## What this task involves
Transcribe exactly the lines that fall between the one holding "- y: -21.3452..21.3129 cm" and the one holding "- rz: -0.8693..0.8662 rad", inclusive, from the entries below.

── Records provided ──

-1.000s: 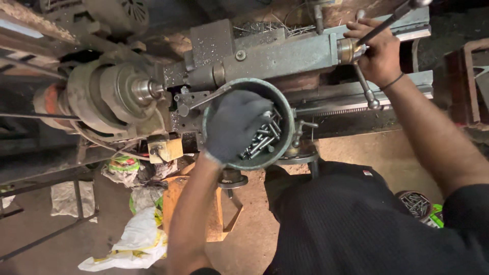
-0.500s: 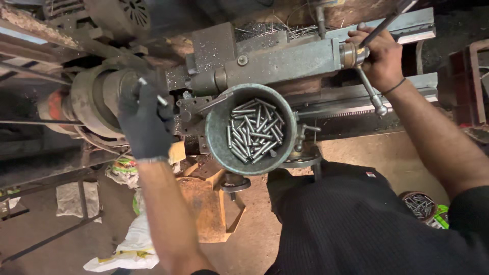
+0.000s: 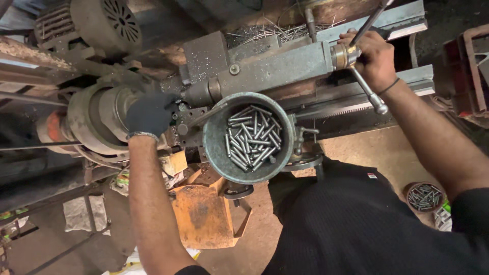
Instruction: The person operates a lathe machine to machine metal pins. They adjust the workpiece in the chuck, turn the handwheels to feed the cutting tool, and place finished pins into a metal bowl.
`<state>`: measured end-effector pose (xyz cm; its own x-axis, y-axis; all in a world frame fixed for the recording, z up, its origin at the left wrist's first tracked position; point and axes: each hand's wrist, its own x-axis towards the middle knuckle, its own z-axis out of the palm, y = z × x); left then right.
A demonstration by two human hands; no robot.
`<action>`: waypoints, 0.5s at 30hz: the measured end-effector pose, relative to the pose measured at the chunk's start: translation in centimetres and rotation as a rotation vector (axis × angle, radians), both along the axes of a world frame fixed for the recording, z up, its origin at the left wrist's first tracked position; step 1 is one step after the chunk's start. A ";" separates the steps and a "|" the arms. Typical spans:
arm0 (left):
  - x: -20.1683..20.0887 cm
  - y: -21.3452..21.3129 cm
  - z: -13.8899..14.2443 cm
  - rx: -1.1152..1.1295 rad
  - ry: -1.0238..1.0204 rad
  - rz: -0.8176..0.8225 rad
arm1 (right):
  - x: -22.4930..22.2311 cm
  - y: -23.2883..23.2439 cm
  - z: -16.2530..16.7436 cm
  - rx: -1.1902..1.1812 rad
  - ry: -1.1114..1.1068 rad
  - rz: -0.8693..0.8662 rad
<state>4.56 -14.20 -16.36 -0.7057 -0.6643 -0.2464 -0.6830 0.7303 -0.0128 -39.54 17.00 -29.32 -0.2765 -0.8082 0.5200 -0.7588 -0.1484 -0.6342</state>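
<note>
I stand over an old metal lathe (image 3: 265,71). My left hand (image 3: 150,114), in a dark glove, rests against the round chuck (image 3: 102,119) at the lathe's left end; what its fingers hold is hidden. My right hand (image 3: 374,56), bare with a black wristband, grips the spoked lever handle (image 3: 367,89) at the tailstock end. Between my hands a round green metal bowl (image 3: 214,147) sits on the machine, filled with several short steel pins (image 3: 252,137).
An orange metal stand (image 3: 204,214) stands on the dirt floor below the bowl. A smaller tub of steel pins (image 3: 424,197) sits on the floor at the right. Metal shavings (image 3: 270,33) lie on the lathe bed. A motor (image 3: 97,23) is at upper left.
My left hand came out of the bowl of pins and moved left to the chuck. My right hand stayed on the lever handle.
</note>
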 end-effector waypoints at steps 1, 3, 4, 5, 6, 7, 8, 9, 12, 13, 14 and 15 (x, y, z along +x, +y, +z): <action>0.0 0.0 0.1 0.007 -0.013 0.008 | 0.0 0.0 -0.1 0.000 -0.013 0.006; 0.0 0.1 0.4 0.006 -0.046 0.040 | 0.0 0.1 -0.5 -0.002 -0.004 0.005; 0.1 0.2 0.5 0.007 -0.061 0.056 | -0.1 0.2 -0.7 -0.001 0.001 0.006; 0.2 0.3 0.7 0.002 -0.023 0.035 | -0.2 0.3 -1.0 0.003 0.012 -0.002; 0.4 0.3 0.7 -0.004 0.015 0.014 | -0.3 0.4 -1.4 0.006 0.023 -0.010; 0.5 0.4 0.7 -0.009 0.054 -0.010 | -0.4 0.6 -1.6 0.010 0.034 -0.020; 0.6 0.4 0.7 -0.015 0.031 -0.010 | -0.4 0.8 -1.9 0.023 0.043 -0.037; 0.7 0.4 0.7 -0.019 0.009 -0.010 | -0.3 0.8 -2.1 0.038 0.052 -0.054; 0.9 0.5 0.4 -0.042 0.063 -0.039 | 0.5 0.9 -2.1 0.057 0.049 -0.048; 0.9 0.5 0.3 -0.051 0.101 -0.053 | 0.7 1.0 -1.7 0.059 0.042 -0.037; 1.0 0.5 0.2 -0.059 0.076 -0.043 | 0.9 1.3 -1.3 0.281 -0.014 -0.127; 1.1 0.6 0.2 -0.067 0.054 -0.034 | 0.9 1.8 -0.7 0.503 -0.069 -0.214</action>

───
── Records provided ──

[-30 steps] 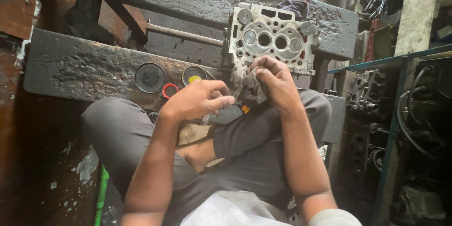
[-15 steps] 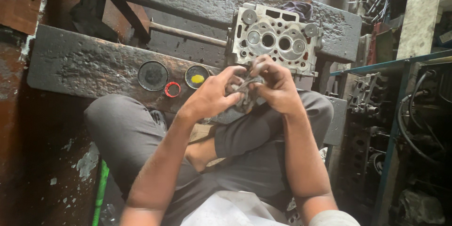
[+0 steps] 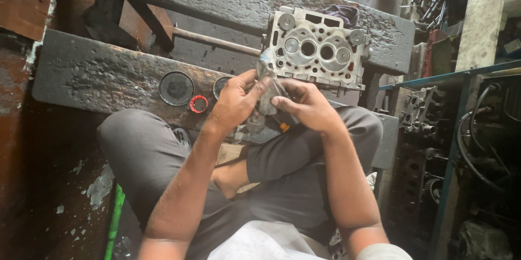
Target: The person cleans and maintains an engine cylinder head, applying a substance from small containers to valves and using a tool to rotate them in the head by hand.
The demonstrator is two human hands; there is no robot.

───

## Answer area
  - y: -21.3452..21.3129 cm
  - z: -13.8899..14.2443 cm
  - rx: -1.1152..1.1295 rad
  - ry: -1.0238..1.0204 rad
  - rz: -0.8176..0.8225 rad
arm1 (right):
  - x: -22.4930..22.2311 cm
  - y: -23.2883..23.2439 cm
  - z: -16.2530..16.7436 cm
  - rx: -1.1902..1.1812 rad
  - ry: -1.1114..1.1068 rad
  - rz: -0.8693..0.8662 rad

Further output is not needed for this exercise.